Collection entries
********************

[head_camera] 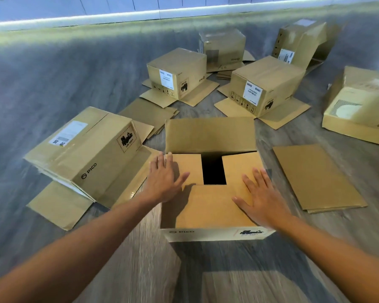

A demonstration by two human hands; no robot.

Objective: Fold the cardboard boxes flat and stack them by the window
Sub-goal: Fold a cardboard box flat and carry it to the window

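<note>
An upright cardboard box (pixel 208 211) marked PICO stands on the floor right in front of me. Its near flap and two side flaps are folded in, its far flap (pixel 210 134) stands up, and a dark gap stays between them. My left hand (pixel 165 179) lies flat with spread fingers on the left side flap. My right hand (pixel 262 197) lies flat on the right side flap and near flap. Neither hand grips anything.
Several more cardboard boxes sit upside down with flaps splayed: one at left (pixel 83 156), two in the middle distance (pixel 177 73) (pixel 265 84), others behind and at right (pixel 359 110). Flat cardboard sheets (pixel 317 178) lie to the right. A bright sill (pixel 118 16) runs along the back.
</note>
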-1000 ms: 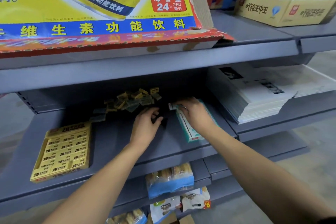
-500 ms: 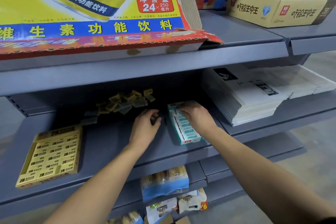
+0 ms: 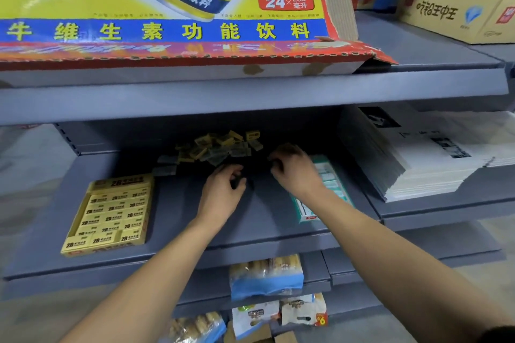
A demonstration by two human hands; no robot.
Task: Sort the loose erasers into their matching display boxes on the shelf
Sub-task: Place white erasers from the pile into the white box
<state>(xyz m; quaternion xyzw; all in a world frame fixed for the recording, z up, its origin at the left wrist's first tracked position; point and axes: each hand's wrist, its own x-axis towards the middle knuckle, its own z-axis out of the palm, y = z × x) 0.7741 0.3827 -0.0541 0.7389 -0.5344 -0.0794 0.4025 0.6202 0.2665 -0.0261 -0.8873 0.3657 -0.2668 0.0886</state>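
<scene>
Before me: yellow display box (image 3: 107, 214) with black "2B" print; green-and-white display box (image 3: 326, 184); loose erasers (image 3: 220, 146), yellow and grey; grey-blue shelf (image 3: 264, 220); overhead carton (image 3: 167, 8) yellow, blue-banded, red-edged.

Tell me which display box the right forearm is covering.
The green-and-white box, right of the hands; the right hand and forearm cross over it. The yellow 2B box lies apart on the left, fully uncovered.

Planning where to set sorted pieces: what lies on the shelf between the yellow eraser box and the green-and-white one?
In the head view, only the left hand over bare grey shelf.
</scene>
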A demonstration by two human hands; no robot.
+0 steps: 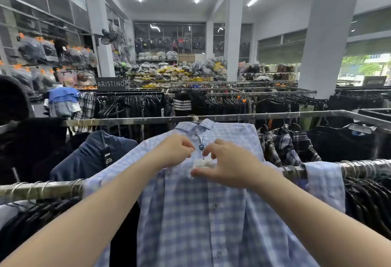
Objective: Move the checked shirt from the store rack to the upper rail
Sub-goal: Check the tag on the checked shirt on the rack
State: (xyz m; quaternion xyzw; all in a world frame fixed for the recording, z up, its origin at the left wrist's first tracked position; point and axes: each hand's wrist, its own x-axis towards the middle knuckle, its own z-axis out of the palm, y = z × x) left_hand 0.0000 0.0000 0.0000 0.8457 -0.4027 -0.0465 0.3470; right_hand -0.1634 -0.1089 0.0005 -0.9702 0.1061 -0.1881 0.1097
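Note:
A light blue checked shirt [203, 213] hangs in front of me, its collar up at the upper rail [131, 121] and its body draped over the nearer lower rail [40, 188]. My left hand [175, 150] pinches the shirt's front placket just below the collar. My right hand [228, 165] holds the white price tag [202, 164] that hangs on a dark string from the placket. One sleeve [325, 184] lies over the lower rail at right. The hanger is hidden under the collar.
A navy shirt [88, 156] with a black tag hangs left of the checked one. Dark plaid shirts [283, 144] hang to its right on the upper rail. Black garments on several hangers crowd the lower rail on both sides. More racks and pillars stand behind.

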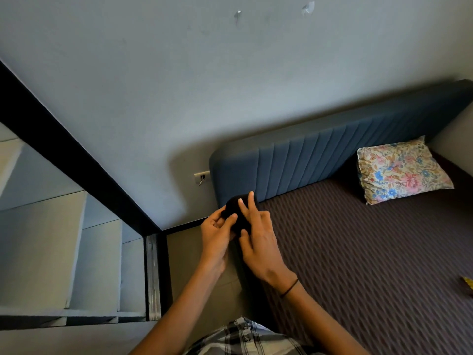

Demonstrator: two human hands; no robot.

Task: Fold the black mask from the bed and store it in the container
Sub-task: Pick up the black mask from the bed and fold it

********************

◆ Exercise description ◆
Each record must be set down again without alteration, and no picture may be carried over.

◆ Answer for the task ◆
[head_camera] 

A demonstration by two human hands; no robot.

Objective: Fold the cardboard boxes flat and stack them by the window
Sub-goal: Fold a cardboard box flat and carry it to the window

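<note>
An upright cardboard box (pixel 208 211) marked PICO stands on the floor right in front of me. Its near flap and two side flaps are folded in, its far flap (pixel 210 134) stands up, and a dark gap stays between them. My left hand (pixel 165 179) lies flat with spread fingers on the left side flap. My right hand (pixel 262 197) lies flat on the right side flap and near flap. Neither hand grips anything.
Several more cardboard boxes sit upside down with flaps splayed: one at left (pixel 83 156), two in the middle distance (pixel 177 73) (pixel 265 84), others behind and at right (pixel 359 110). Flat cardboard sheets (pixel 317 178) lie to the right. A bright sill (pixel 118 16) runs along the back.
</note>
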-1000 ms: 
-500 ms: 
+0 ms: 
A demonstration by two human hands; no robot.
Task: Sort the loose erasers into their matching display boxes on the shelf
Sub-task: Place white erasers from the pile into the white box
<state>(xyz m; quaternion xyzw; all in a world frame fixed for the recording, z up, its origin at the left wrist's first tracked position; point and axes: each hand's wrist, its own x-axis towards the middle knuckle, its own z-axis out of the palm, y = z × x) 0.7741 0.3827 -0.0541 0.7389 -0.5344 -0.0794 0.4025 0.6202 0.2665 -0.0261 -0.8873 0.3657 -0.2668 0.0886</state>
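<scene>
Before me: yellow display box (image 3: 107, 214) with black "2B" print; green-and-white display box (image 3: 326, 184); loose erasers (image 3: 220, 146), yellow and grey; grey-blue shelf (image 3: 264, 220); overhead carton (image 3: 167, 8) yellow, blue-banded, red-edged.

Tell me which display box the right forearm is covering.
The green-and-white box, right of the hands; the right hand and forearm cross over it. The yellow 2B box lies apart on the left, fully uncovered.

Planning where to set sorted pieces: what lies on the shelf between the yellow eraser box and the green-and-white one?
In the head view, only the left hand over bare grey shelf.
</scene>
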A demonstration by two human hands; no robot.
+0 steps: 
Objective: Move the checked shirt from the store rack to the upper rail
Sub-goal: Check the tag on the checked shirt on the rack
State: (xyz m; quaternion xyzw; all in a world frame fixed for the recording, z up, its origin at the left wrist's first tracked position; point and axes: each hand's wrist, its own x-axis towards the middle knuckle, its own z-axis out of the palm, y = z × x) left_hand 0.0000 0.0000 0.0000 0.8457 -0.4027 -0.0465 0.3470; right_hand -0.1634 -0.1089 0.0005 -0.9702 0.1061 -0.1881 0.1097
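Note:
A light blue checked shirt [203, 213] hangs in front of me, its collar up at the upper rail [131, 121] and its body draped over the nearer lower rail [40, 188]. My left hand [175, 150] pinches the shirt's front placket just below the collar. My right hand [228, 165] holds the white price tag [202, 164] that hangs on a dark string from the placket. One sleeve [325, 184] lies over the lower rail at right. The hanger is hidden under the collar.
A navy shirt [88, 156] with a black tag hangs left of the checked one. Dark plaid shirts [283, 144] hang to its right on the upper rail. Black garments on several hangers crowd the lower rail on both sides. More racks and pillars stand behind.
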

Demonstrator: two human hands; no robot.

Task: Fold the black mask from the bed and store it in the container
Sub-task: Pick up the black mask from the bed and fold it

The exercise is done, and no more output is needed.